**Work item**
Pick out the lines below that contain the string "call" and copy them all.

**Data section**
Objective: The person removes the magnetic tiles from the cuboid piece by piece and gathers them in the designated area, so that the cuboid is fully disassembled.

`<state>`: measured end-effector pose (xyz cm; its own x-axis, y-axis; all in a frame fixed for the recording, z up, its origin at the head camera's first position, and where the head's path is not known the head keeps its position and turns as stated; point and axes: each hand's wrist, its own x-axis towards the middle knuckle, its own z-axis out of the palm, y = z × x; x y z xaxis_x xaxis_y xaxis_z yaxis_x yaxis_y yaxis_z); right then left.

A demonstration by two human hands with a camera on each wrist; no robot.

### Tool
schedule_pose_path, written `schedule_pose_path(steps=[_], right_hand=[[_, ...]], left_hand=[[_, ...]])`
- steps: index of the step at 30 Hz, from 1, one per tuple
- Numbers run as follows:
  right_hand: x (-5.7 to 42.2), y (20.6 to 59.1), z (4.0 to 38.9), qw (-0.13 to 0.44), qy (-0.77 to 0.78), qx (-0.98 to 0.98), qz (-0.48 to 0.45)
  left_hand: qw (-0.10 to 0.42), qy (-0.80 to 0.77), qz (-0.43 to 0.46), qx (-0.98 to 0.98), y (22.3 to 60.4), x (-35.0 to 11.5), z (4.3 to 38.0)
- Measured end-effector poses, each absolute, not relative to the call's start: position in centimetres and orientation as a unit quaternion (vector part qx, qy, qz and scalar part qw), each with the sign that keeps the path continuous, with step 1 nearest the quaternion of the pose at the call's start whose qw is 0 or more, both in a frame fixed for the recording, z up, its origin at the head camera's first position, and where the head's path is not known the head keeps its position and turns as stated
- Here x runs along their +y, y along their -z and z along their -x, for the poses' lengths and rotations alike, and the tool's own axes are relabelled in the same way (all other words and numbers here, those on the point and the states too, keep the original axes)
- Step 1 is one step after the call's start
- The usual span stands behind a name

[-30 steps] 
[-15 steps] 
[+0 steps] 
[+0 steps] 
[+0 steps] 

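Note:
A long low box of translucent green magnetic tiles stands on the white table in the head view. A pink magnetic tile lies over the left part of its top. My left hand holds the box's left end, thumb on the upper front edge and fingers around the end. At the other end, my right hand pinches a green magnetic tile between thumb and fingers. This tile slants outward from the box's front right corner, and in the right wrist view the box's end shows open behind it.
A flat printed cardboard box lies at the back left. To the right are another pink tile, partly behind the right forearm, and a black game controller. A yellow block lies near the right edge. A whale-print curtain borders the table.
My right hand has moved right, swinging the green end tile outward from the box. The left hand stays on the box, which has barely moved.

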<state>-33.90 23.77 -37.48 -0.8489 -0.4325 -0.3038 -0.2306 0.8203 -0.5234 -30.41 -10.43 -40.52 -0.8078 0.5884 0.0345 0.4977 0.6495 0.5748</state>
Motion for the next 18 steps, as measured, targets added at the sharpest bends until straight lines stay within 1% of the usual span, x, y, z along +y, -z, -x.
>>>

**Solved problem**
- Measured end-effector poses, each absolute, not relative to the call's start: position in centimetres and orientation as a unit quaternion (vector part qx, qy, qz and scalar part qw), each with the sign that keeps the path continuous, with step 1 nearest the quaternion of the pose at the call's start whose qw is 0 or more, both in a frame fixed for the recording, z up, its origin at the head camera's first position, and where the head's path is not known the head keeps its position and turns as stated
- Step 1 is one step after the call's start

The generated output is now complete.